Cependant, il existe des dérogations à ces règles, soit permanentes, soit temporaires, soit limitées à 5 dimanches par an.

Dérogations permanentes au repos hebdomadaire

Des dérogations permanentes au principe du repos hebdomadaire sont prévues :
- en cas de travaux urgents dont l’exécution immédiate est nécessaire pour organiser des mesures de sauvetage, pour prévenir des accidents imminents ou réparer des accidents survenus au matériel, aux installations ou aux bâtiments de l’établissement,
- dans certaines industries traitant des matières périssables ou soumises à certains moments à un surcroît extraordinaire de travail,
- pour les travaux de chargement et de déchargement dans les ports, débarcadères et stations,
- en cas d’activités saisonnières,
- en cas de travaux de nettoyage des locaux industriels et de maintenance qui doivent être réalisés nécessairement le jour de repos collectif et qui sont indispensables pour éviter un retard dans la reprise normale du travail,
- en cas de travaux intéressant la défense nationale,
- dans les établissements industriels fonctionnant en continu,
- pour les gardiens et concierges des établissements industriels et commerciaux.

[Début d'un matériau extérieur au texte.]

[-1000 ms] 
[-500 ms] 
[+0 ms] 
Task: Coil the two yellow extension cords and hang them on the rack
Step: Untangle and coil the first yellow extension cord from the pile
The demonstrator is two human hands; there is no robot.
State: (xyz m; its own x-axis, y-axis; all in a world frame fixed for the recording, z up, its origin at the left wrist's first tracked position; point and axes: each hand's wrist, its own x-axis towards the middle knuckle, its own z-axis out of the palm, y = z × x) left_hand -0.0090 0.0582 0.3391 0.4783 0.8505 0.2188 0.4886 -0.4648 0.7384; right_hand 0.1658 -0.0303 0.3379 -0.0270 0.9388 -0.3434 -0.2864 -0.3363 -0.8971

Dérogations permanentes de droit au repos dominical

Le repos hebdomadaire peut être donné par roulement, sans autorisation préalable, pour certaines professions ou activités particulières tels :
- les hôtels, restaurants, débits de boisson,
- les hôpitaux,
- les commerces de gros et de détail, les débits de tabac,
- les entreprises de spectacles et de transports,
- les marchés, foires et expositions,
- les services aux personnes,
- les activités récréatives, culturelles et sportives.

Le repos hebdomadaire par roulement est également admis :
- dans les industries dans lesquelles sont utilisées des matières susceptibles de s’altérer très rapidement,
- dans les entreprises où toute interruption du travail entraînerait la perte ou la dépréciation du produit en cours de fabrication,
- lorsqu’une convention ou un accord collectif étendu ou une convention ou un accord d’entreprise ou d’établissement prévoit la possibilité d’organiser le travail de façon continue pour des raisons économiques dans les industries ou les entreprises industrielles.

Dérogations temporaires au repos dominical

Il peut être dérogé au repos hebdomadaire dominical s’il est établi que le repos simultané de tous les salariés d’un établissement est préjudiciable au public ou compromet le fonctionnement normal de l’établissement.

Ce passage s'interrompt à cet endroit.